У пана директора Тшермака имелся такой же образцовый арийский сын, особенно блиставший в немецком языке, в латыни и в шпионаже, и с ним случилась неприятность другого рода. Подающий надежды деятель «Куратория» гулял в один прекрасный день в парке, наслаждаясь иллюстрированным репортажем «Das Ende eines bolschewistischen Panzers» в журнале «Сигнал». И среди этой идиллии на него вдруг напали какие-то люди в масках, сунули в рот кляп, и в кустах за памятником Карелу Гинеку Махе[32] он был в местах видимых и невидимых лишен волосяного покрова. Потом его привязали к дереву и оставили на произвол судьбы, причем к дереву напротив нападавшие прикрепили большое кухонное зеркало. Многочасовое разглядывание себя в этом безобразном состоянии вызвало в сыне директора такое отчаяние, что, когда ему в конце концов удалось выпутаться, он без колебаний использовал веревку, которой был связан, для попытки самоубийства через повешение. Но он выбрал слишком слабую ветку, и та под ним обломилась. Этого оказалось достаточно, чтобы отказаться от самоубийства, и в вечерних сумерках он украдкой пробрался в гимназию. Сразу после этого в гимназию спешно прибыл театральный парикмахер Каванек с большой сумкой. На следующий день Адольф Тшермак явился в школу в кучерявом парике. Кристина Губалкова, в притворном восхищении его кудрями, запустила в них свои нескромные пальцы, что закончилось для сына директора очередным унижением. Адольф Тшермак, наушник «Куратория», сын директора и образцовый ученик, был вынужден на месяц заболеть, пока состояние его волосяного покрова не позволило ему пребывать среди шестиклассников.
Так что ничего необычного не было в том, что перед самым концертом по классам распространили циркуляр, запрещавший ученикам принимать участие в каких-либо театральных, концертных или иных общественных мероприятиях после семи часов вечера – без письменного согласия родителей. Пан директор Тшермак готовился к действенным мерам против нас.
Тучи на предстоящий концерт надвигались и с другой стороны.
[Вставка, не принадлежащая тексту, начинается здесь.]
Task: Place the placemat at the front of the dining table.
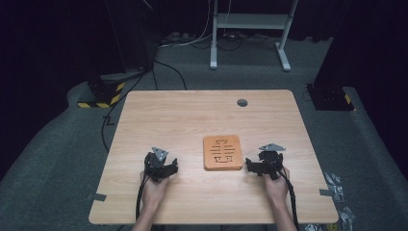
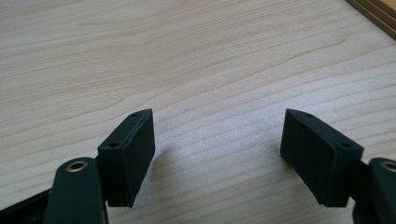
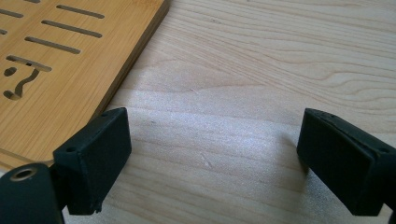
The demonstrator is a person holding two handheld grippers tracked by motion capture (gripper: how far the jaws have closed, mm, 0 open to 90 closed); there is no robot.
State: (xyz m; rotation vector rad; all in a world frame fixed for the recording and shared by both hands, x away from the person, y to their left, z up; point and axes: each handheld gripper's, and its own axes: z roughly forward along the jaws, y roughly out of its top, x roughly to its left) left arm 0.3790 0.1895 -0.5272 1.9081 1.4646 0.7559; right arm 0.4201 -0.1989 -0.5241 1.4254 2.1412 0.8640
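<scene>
The bamboo board (image 1: 222,152) lies flat on the worktop (image 1: 192,115), nearly square, its edges in line with the worktop's edges, its cut slots running crosswise. It sits between the two grippers, just beside the right gripper (image 3: 212,154), past its left jaw, and farther from the left gripper (image 2: 217,154). Both grippers' jaws stand wide apart with only bare worktop between them.

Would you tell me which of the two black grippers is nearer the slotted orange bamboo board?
The right gripper: it sits almost against the slotted orange bamboo board, while the left gripper rests farther away.
</scene>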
В газете «Reichszeitschrift fьr Volkstanzmusik» опубликовали распоряжение рейхсмюзикфюрера, касавшееся популярной и танцевальной музыки. «В последнее время, – говорилось в этом документе (цитирую по памяти и не ручаюсь за точность формулировок, но гарантирую абсолютную точность арийского духа буквы), – в учреждениях массового отдыха и развлечений некоторых имперских округов распространилась музыка, пропитанная жидобольшевистско-плутократической заразой негритянского джаза». Пан рейхсмюзикфюрер приводил имена нескольких несчастных германских бэндлидеров (для них эта честь, несомненно, означала свободный вход в концлагерь), чья антигосударственная какофоническая музыкальная деятельность контрастировала с образцовыми расово-мелодическими усилиями Петера Кредера, и в конце категорически приказывал:
1. В репертуаре эстрадных и танцевальных оркестров запретить композиции, в которых ритм фокстрота (так наз. «свинг») составляет более 20 %.
2. В репертуаре оркестров так называемого джазового направления отдавать предпочтение композициям в мажорной тональности перед минорной и текстам, выражающим оптимизм и радость жизни (Kraft durch Freude), перед текстами, жидовски пессимистичными.
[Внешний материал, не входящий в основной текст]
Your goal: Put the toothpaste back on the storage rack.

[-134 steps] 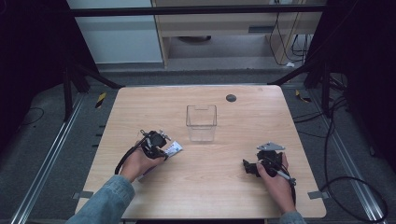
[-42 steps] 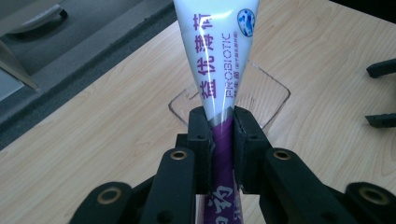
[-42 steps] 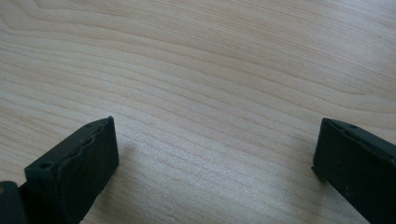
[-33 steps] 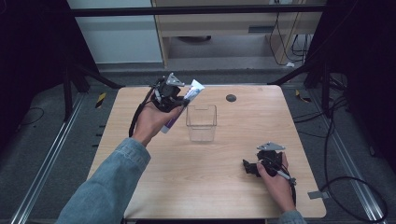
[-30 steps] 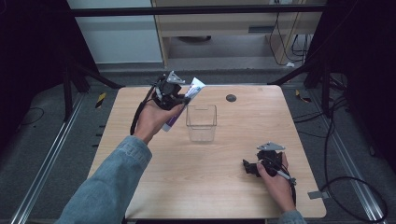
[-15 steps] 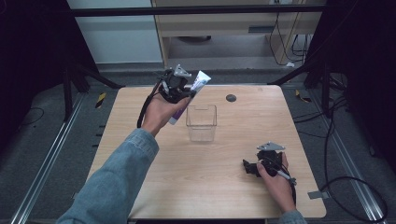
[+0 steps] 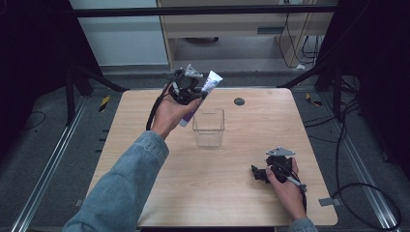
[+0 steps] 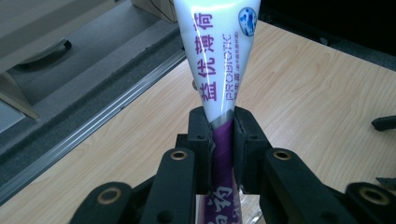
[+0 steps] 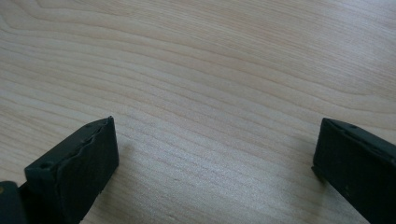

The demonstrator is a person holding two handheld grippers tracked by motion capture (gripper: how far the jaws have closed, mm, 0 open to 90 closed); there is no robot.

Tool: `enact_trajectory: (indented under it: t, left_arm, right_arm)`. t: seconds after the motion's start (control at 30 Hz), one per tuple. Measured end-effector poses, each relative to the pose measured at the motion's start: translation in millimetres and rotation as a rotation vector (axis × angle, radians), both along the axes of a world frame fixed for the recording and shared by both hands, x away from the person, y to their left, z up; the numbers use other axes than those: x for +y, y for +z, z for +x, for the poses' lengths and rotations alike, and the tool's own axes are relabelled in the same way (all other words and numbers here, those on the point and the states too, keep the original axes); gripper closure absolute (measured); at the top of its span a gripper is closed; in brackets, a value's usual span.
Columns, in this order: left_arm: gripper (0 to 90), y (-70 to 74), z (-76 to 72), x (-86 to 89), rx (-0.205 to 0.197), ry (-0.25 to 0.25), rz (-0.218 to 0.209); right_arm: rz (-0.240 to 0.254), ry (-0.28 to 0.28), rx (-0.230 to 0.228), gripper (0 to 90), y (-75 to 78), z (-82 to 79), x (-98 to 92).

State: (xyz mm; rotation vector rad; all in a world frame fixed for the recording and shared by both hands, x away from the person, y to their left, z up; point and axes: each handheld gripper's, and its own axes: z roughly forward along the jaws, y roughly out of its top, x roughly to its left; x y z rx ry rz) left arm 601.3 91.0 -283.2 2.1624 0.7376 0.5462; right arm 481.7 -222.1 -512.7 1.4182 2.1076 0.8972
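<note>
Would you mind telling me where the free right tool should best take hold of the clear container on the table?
Probably one upright wall of the clear container, from above: it stands open-topped, so one jaw can slip inside and the other outside. The right tool rests open on the table.

Clear box (image 7: 209, 126) stands on the tabletop (image 7: 145, 116), near its middle. Tube (image 7: 203, 92) held above the tabletop, just behind and left of the box, tilted, in the left gripper (image 7: 186, 87). Right gripper (image 7: 270, 170) rests on the tabletop, in front of the box and to its right, well apart. Small round disc (image 7: 239, 101) behind the box, slightly right.
</note>
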Motion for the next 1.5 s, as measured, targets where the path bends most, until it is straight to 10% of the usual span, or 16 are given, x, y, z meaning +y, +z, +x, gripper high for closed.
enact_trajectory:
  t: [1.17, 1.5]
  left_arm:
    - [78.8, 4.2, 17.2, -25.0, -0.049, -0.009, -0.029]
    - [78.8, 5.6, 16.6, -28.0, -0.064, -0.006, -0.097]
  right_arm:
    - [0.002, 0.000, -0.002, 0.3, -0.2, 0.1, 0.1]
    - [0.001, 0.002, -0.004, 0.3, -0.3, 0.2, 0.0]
3. Что касается темпа, то отдавать предпочтение композициям быстрым перед композициями медленными (так наз. «блюзом»), при этом темп не должен превышать определенную степень аллегро, присущую арийскому чувству дисциплины и умеренности. Ни при каких обстоятельствах не допускать негроидной эксцентричности в темпе (так наз. «hot-jazz») или в сольном исполнении (так наз. «breaks»).